Detectives served search warrants Monday at Peña’s apartment and the home of two men allegedly paid by Peña, police said in the statement, adding Peña did not speak with detectives.
Officers arrested Peña on suspicion of “helping orchestrate and participate in these four shootings, either at his request or he conducted them personally, himself,” Hartsock added.
Firearm evidence, surveillance video, cell phone and electronic records and multiple witnesses in and around the conspiracy aided the investigation and helped officials connect five people to this conspiracy, Hartsock said.
Peña lost his race to Democrat Miguel Garcia, 26.44% to 73.56%.
After losing, Peña approached the senators and commissioners at their homes with paperwork claiming there was fraud involved in the elections, Albuquerque Police Director of Communications Gilbert Gallegos said.
“What our investigation shows … after the election in November, Solomon Peña reached out and contracted someone for an amount of cash money to commit at least two of these shootings. The addresses of the shootings were communicated over phone,” Hartsock said Monday. “Within hours, in one case, the shooting took place at the lawmaker’s home.”
The department is still investigating whether the people suspected of carrying out the shootings were “even aware of who these targets were, or if they were just conducting shootings,” Hartsock added.
Last week, police announced they had a suspect in custody and had obtained a firearm connected to one of the shootings at homes of elected officials. A car being driven at one of the shooting scenes was registered to Peña, the department said.

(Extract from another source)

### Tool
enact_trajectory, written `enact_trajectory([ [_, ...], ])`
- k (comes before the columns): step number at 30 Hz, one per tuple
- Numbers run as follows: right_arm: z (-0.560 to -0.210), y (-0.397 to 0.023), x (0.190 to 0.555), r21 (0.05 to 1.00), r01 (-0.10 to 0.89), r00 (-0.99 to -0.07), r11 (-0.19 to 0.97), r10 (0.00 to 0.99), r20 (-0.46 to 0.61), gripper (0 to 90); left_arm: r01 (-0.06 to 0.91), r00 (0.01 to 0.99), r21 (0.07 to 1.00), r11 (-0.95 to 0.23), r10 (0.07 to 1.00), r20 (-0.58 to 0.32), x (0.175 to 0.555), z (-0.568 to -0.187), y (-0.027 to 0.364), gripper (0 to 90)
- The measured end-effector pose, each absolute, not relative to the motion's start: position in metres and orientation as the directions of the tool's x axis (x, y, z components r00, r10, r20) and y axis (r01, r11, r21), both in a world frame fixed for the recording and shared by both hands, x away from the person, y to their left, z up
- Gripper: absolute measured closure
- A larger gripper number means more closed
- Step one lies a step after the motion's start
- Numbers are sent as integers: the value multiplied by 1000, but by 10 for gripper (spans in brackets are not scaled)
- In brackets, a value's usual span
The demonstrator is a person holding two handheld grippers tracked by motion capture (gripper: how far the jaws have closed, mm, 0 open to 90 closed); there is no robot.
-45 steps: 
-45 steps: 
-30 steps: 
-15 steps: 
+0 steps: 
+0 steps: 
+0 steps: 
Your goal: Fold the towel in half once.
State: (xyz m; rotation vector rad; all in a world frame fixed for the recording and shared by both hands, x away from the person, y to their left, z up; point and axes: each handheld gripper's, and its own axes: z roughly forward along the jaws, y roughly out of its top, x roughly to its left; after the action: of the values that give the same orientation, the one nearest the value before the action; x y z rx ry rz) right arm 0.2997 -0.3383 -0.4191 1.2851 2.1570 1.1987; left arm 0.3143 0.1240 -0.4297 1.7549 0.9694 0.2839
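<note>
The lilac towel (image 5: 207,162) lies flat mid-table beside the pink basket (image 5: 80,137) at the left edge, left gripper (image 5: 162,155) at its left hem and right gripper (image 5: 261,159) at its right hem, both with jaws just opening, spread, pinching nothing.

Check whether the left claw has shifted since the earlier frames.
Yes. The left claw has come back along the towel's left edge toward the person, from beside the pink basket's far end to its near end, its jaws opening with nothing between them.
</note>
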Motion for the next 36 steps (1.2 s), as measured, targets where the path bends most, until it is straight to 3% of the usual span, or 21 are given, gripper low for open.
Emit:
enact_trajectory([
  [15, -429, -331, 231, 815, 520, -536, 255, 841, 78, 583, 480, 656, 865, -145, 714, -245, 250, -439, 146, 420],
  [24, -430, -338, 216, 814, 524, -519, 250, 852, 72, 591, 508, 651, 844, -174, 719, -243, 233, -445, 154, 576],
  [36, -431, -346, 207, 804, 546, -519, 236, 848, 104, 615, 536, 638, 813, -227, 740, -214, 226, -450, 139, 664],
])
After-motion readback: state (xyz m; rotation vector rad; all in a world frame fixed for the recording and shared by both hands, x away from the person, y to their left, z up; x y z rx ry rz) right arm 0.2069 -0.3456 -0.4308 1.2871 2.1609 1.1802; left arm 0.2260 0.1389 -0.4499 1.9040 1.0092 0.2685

“APD essentially discovered what we had all feared, and what we had suspected – that these shootings were indeed politically motivated, and that has basically been confirmed by this investigation,” Albuquerque Mayor Tim Keller said during the news conference.

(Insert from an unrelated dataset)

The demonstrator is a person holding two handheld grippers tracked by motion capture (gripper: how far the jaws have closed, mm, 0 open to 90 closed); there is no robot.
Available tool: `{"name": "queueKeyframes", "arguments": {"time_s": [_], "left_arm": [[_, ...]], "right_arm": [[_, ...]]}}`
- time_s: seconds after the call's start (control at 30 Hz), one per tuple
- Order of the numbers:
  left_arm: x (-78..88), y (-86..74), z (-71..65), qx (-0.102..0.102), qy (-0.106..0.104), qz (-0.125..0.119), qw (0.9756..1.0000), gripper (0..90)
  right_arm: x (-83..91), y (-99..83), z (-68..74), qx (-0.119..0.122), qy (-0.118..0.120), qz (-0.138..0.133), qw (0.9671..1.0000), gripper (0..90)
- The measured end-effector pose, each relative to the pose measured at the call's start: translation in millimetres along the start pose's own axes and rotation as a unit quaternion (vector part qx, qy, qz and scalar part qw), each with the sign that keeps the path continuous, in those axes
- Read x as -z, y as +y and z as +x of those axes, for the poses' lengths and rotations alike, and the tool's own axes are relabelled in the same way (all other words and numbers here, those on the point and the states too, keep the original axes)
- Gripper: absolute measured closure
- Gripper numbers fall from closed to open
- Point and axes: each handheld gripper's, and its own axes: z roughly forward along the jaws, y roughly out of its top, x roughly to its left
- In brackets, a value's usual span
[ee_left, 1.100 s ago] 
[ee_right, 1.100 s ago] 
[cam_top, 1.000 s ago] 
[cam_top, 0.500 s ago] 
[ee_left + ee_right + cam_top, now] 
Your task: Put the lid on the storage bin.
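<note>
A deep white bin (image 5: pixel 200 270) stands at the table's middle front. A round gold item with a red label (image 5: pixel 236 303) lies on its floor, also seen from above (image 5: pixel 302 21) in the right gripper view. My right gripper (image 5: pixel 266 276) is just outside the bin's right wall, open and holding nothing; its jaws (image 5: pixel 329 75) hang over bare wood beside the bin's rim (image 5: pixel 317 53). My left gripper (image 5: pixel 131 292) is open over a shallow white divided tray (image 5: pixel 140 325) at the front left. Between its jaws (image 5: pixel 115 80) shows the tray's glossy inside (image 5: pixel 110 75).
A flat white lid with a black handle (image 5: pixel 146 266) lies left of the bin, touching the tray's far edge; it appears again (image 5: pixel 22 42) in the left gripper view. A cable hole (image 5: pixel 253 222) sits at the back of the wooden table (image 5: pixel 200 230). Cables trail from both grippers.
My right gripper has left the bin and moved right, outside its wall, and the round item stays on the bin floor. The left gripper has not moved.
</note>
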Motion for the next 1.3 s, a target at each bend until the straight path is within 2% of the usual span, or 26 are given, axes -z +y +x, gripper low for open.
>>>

“I also know that fundamentally, at the end of the day, this was about a right wing radical, an election denier who was arrested today. And someone who did the worst imaginable thing you can do when you have a political disagreement, which is turn that to violence. That should never be the case. Differences of fundamentals in democracy are going to happen. Disagreements take place. We know we don’t always agree with our elected officials, but that should never ever lead to violence,” Keller added.
Former Bernalillo Commissioner Debbi O’Malley, whose home is among those that were shot at, said she is pleased an arrest has been made.

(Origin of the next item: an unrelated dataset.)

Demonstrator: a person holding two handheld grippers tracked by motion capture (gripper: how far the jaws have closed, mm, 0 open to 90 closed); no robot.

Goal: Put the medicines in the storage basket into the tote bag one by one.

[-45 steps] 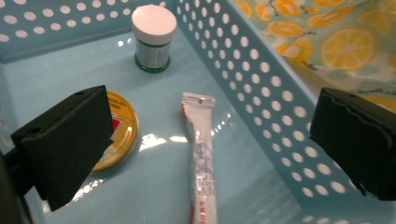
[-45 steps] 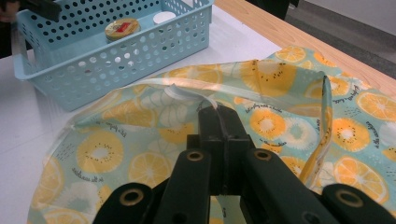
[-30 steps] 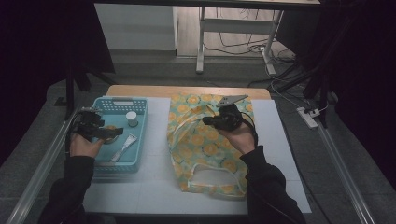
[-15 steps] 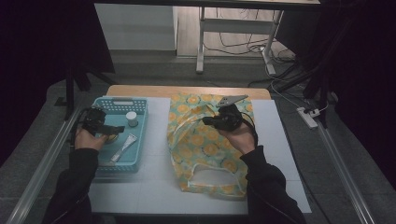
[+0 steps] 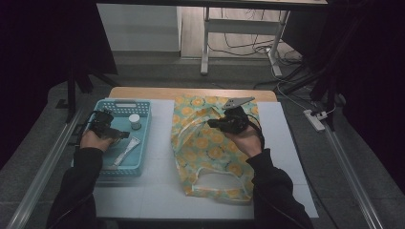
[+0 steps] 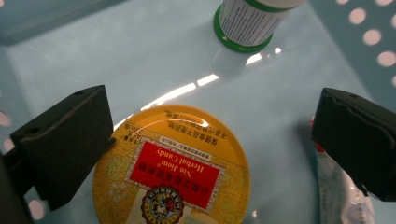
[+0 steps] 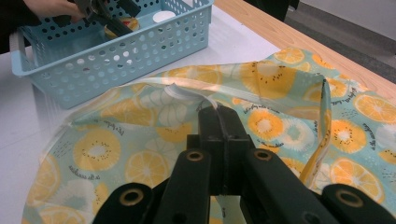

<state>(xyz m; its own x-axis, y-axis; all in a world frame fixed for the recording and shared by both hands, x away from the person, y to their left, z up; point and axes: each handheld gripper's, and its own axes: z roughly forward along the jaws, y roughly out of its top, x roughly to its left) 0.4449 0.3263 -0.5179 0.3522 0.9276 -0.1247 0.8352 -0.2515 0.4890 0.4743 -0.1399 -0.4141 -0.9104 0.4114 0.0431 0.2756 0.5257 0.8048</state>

“I am very relieved – and so is my family. I’m very appreciative of the work the police did,” O’Malley told CNN on Monday evening.
O’Malley said she and her husband were sleeping on December 11, when more than a dozen shots were fired at her home in Albuquerque.
Bernalillo County Commissioner Adriann Barboa said she discovered the gunshots at her home after returning from Christmas shopping.
“It was terrifying. My house had four shots through the front door and windows, where just hours before my grandbaby and I were playing in the living room,” Barboa said in a statement. “Processing this attack continues to be incredibly heavy, especially knowing that other women and people of color elected officials, with children and grandbabies, were targeted.”
House Speaker Javier Martinez, whose home was also shot at, told CNN in a statement he’s grateful a suspect is in custody. “We have seen far too much political violence lately and all of these events are powerful reminders that stirring up fear, heightening tensions, and stoking hatred can have devastating consequences,” he said.